Saturday, February 17, 2018

You Can't Please Anybody

The school shooting in Florida this past week - on February 14, 89 years to the day after the St. Valentine's Day Massacre in Chicago, which only goes to show you how mass shootings in this country are nothing new - have politicians demanding that something be done about gun control.  Martin O'Malley has been demanding that something be done for years.
I'm not going to comment on the Parkland shootings per se because I can't say any more about school shootings that I haven't already said.  But I would like to look at O'Malley's position on guns, if only to remind voters that we could have had a President who would have addressed the issues.  O'Malley promoted in the 2016 presidential campaign a plan to expand safeguards to all gun purchases, require a background check for every individual gun purchase, require fingerprint-based licenses for transfers and purchases, and mandate safety training and waiting periods for gun purchases. He also advocated an assault weapons ban (which he pushed through as governor of Maryland), a program for the government to work with gun manufacturers to stop the illegal trafficking of firearms, and stronger incentives for law enforcement to  uphold such measures.
It's this stand on firearms that has made O'Malley Public Enemy Number One with the National Rifle Association.
You'd think O'Malley would get plaudits for his gun policy from his fellow Democrats.  Well, he probably would - if he could only get past questions about his public-safety record as mayor of Baltimore. 

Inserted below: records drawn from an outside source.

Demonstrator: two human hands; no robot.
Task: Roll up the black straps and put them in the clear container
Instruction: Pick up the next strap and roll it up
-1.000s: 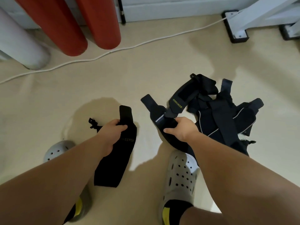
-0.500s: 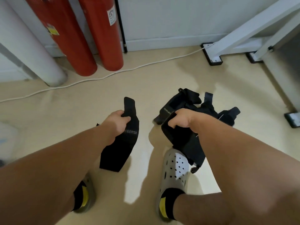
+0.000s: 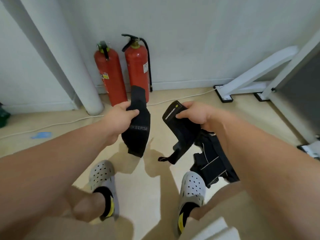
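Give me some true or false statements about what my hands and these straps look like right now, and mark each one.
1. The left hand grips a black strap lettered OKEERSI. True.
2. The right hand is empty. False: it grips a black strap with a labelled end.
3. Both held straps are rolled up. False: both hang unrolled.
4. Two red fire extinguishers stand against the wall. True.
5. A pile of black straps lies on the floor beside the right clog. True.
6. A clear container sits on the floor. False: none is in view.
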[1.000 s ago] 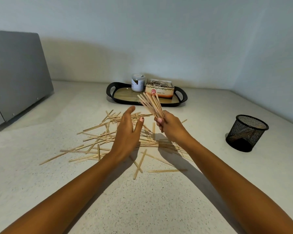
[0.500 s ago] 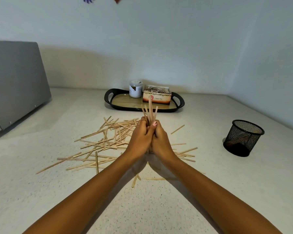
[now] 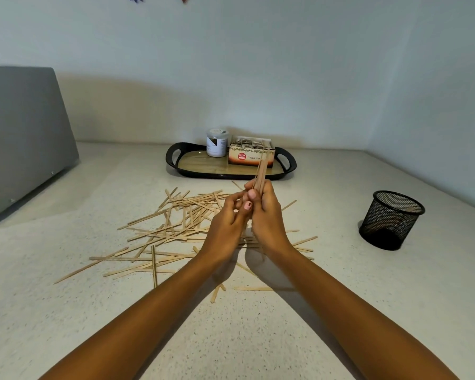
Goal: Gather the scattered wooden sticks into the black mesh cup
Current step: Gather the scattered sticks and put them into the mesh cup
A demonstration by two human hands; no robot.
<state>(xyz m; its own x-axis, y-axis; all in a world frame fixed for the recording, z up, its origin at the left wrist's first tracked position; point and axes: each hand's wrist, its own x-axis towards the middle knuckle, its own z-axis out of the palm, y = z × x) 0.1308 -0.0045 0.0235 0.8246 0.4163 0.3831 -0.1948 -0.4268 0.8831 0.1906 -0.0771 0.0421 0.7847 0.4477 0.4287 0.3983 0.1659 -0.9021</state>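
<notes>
The bundle of sticks [image 3: 261,171] now stands as one tight, nearly upright sheaf, where half a second ago its tips fanned apart between both palms. It rises above the right hand [image 3: 266,215], which is wrapped around its lower part; the lower ends are hidden behind the hands. The left hand [image 3: 226,229] has loosened from its earlier clasp: its fingers are curled and slightly spread, with the thumb tip touching the bundle beside the right fingers, so it steadies the sheaf and does not grip it. Both forearms reach forward from the bottom edge and meet above the pile.

The scattered sticks [image 3: 173,231] lie criss-crossed on the pale speckled surface [image 3: 340,311], mostly left of and under the hands. The black mesh cup [image 3: 392,219] stands upright, well apart to the right. Behind the pile a black tray [image 3: 287,167] carries a small jar [image 3: 217,142] and a tea box [image 3: 248,154].
</notes>
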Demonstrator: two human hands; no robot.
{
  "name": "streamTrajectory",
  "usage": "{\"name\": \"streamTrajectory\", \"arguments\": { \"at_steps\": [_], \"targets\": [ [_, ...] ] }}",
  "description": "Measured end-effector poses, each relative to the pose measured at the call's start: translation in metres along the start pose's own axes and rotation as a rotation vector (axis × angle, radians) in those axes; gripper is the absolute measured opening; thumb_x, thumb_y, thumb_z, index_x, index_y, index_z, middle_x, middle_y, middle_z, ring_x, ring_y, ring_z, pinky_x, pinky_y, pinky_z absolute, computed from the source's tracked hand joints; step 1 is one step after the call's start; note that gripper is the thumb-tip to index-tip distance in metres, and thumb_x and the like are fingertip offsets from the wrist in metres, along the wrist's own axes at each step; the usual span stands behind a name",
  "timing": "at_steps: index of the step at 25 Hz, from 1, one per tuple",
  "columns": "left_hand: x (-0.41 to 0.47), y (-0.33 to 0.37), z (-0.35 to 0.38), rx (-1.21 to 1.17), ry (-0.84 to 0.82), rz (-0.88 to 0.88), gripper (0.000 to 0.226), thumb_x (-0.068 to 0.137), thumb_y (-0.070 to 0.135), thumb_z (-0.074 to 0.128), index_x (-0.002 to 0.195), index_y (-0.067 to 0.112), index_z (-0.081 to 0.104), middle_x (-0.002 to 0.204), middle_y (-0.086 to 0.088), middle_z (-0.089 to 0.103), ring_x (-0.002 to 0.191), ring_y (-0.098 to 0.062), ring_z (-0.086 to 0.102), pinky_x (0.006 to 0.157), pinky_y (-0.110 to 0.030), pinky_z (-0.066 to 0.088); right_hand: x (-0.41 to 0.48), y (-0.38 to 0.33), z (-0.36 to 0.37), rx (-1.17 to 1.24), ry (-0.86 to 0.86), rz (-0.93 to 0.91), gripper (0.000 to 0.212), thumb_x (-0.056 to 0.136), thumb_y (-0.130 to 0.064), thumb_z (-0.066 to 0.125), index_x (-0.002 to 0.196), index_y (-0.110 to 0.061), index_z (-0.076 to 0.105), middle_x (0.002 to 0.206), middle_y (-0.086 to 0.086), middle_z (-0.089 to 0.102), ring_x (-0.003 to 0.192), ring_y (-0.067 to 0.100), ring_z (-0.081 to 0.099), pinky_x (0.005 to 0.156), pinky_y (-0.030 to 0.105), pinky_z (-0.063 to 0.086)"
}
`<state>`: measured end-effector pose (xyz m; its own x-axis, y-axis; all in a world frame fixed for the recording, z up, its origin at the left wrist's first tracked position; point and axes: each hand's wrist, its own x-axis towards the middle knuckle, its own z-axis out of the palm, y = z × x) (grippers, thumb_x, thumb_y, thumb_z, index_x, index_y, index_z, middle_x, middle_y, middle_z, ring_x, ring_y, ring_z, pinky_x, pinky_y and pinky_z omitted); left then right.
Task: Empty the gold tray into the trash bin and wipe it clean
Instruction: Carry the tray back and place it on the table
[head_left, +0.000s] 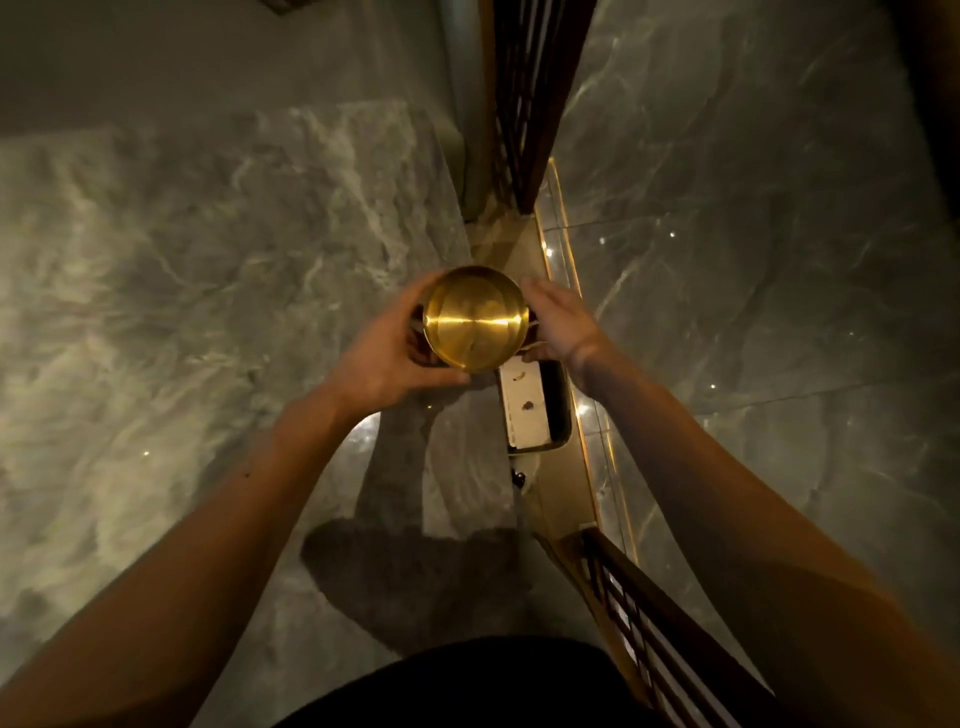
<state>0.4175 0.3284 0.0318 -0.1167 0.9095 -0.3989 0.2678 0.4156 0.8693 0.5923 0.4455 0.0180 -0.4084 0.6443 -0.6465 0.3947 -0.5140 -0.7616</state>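
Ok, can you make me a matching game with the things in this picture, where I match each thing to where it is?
Things:
1. gold tray
2. left hand
3. right hand
4. white bin

Places:
A. on the floor, below the tray
B. held up between both hands
C. on the tray's right side
D. curled around the tray's left side

Pairs: 1-B, 2-D, 3-C, 4-A
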Motion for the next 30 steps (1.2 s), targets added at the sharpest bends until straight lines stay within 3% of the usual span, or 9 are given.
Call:
{"name": "streamTrajectory", "arguments": {
  "at_steps": [4,7,11,15,18,22,27,30],
  "targets": [
    [-0.040,-0.022,-0.051,0.127,0.130,0.082,0.104,0.053,0.030,0.093,0.142,0.027,0.040,0.127,0.010,0.054,0.096,-0.013,0.060,0.083,-0.030,0.054,-0.003,-0.009,0.065,-0.108,-0.035,-0.177,0.022,0.101,-0.029,0.042,0.098,-0.016,0.059,0.075,0.003,0.052,0.057,0.008,0.056,0.043,0.023,0.047],
    [-0.076,-0.043,-0.096,0.169,0.182,0.072,0.103,0.054,0.032,0.092,0.142,0.026,0.040,0.132,0.006,0.044,0.081,-0.008,0.064,0.067,-0.015,0.053,-0.010,-0.015,0.118,-0.173,-0.048,-0.323,0.020,0.101,-0.023,0.045,0.106,-0.013,0.061,0.071,0.005,0.055,0.045,0.007,0.052,0.037,0.019,0.042],
    [-0.126,-0.081,-0.165,0.182,0.276,0.091,0.102,0.051,0.038,0.091,0.140,0.023,0.044,0.128,0.008,0.041,0.079,0.000,0.062,0.064,-0.009,0.050,-0.022,-0.026,0.205,-0.240,-0.109,-0.388,0.021,0.099,-0.020,0.047,0.113,-0.013,0.063,0.074,0.008,0.061,0.056,0.026,0.056,0.045,0.028,0.049],
    [-0.180,-0.119,-0.232,0.156,0.344,0.099,0.100,0.048,0.047,0.088,0.137,0.029,0.046,0.126,0.009,0.046,0.084,-0.007,0.058,0.069,-0.015,0.051,-0.038,-0.035,0.287,-0.269,-0.226,-0.433,0.026,0.093,-0.019,0.058,0.118,-0.017,0.064,0.114,0.009,0.064,0.083,0.024,0.069,0.070,0.046,0.061],
    [-0.219,-0.134,-0.273,0.141,0.388,0.073,0.102,0.046,0.051,0.087,0.136,0.029,0.047,0.126,0.010,0.048,0.080,-0.011,0.058,0.071,-0.023,0.052,-0.057,-0.045,0.338,-0.266,-0.391,-0.365,0.053,0.081,-0.007,0.074,0.128,-0.023,0.057,0.136,0.002,0.051,0.091,0.019,0.069,0.084,0.045,0.056],
    [-0.252,-0.148,-0.302,0.132,0.416,0.074,0.098,0.048,0.046,0.090,0.134,0.031,0.048,0.125,0.010,0.050,0.085,-0.013,0.056,0.077,-0.030,0.053,-0.077,-0.050,0.382,-0.318,-0.458,-0.347,0.087,0.063,0.009,0.082,0.136,-0.024,0.048,0.134,-0.005,0.046,0.086,0.011,0.068,0.077,0.029,0.059],
    [-0.279,-0.157,-0.310,0.136,0.459,0.052,0.104,0.044,0.056,0.087,0.136,0.028,0.047,0.127,0.010,0.050,0.081,-0.006,0.060,0.073,-0.021,0.052,-0.085,-0.047,0.410,-0.428,-0.449,-0.418,0.093,0.056,0.000,0.089,0.137,-0.022,0.049,0.133,-0.005,0.047,0.089,0.015,0.069,0.074,0.027,0.060],
    [-0.294,-0.163,-0.310,0.163,0.504,0.020,0.103,0.048,0.048,0.091,0.138,0.024,0.047,0.129,0.008,0.050,0.081,-0.004,0.060,0.070,-0.017,0.050,-0.087,-0.044,0.421,-0.474,-0.496,-0.456,0.090,0.060,-0.005,0.088,0.139,-0.020,0.046,0.133,-0.006,0.046,0.089,0.015,0.068,0.073,0.030,0.060]
  ]
}}
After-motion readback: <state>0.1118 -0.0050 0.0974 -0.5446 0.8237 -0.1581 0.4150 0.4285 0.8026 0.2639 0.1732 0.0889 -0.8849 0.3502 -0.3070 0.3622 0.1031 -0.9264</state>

Jayne Miller of Baltimore TV station WBAL-TV has reported that two members the Baltimore Police Department's  Gun Trace Task Force, who were supposed to get illegal guns off the street, would steal money and drugs from drug dealers targeted by the force.   They were convicted on charges of racketeering and robbery.  Although this corruption has been going on since O'Malley left the mayor's office in Baltimore to become governor of Maryland in 2007, and although the Baltimore police were already one of the most corrupt police departments in urban America before O'Malley became mayor in 1999, this story simply gives O'Malley's critics more opportunities to go after his criminal-justice record - and how his failure to reform the Baltimore Police Department has led to the lawlessness in the city that disproportionally affects people of color.  
In other words, the NRA hates him, but the people whom O'Malley should have as allies don't think too much of him either.
Again, Martin O'Malley has devoted his life of public service to making his city and his state as safe and as free of violence as possible, but he was only able to do so much as mayor of Baltimore and than as governor of Maryland.  He pursued his policies in the interest of the greater good, but some problems, especially in urban America, can't be solved in a single year or even in a single tenure of office.  And while he did what he thought was right when it came to public safety, knowing that his policies weren't going to be popular with everyone, he was somehow unable to satisfy anyone. 
Martin O'Malley knows what to do about gun violence, but if he were President today, he couldn't do it alone . . . which is pretty much what he is now.  So why do I continue to support him for President in 2020 when not too many people seem to be interested in the idea?  I think of O'Malley as someone who's ahead of his time, and I'm hoping that by the 2020 presidential campaign, his time will catch up with him.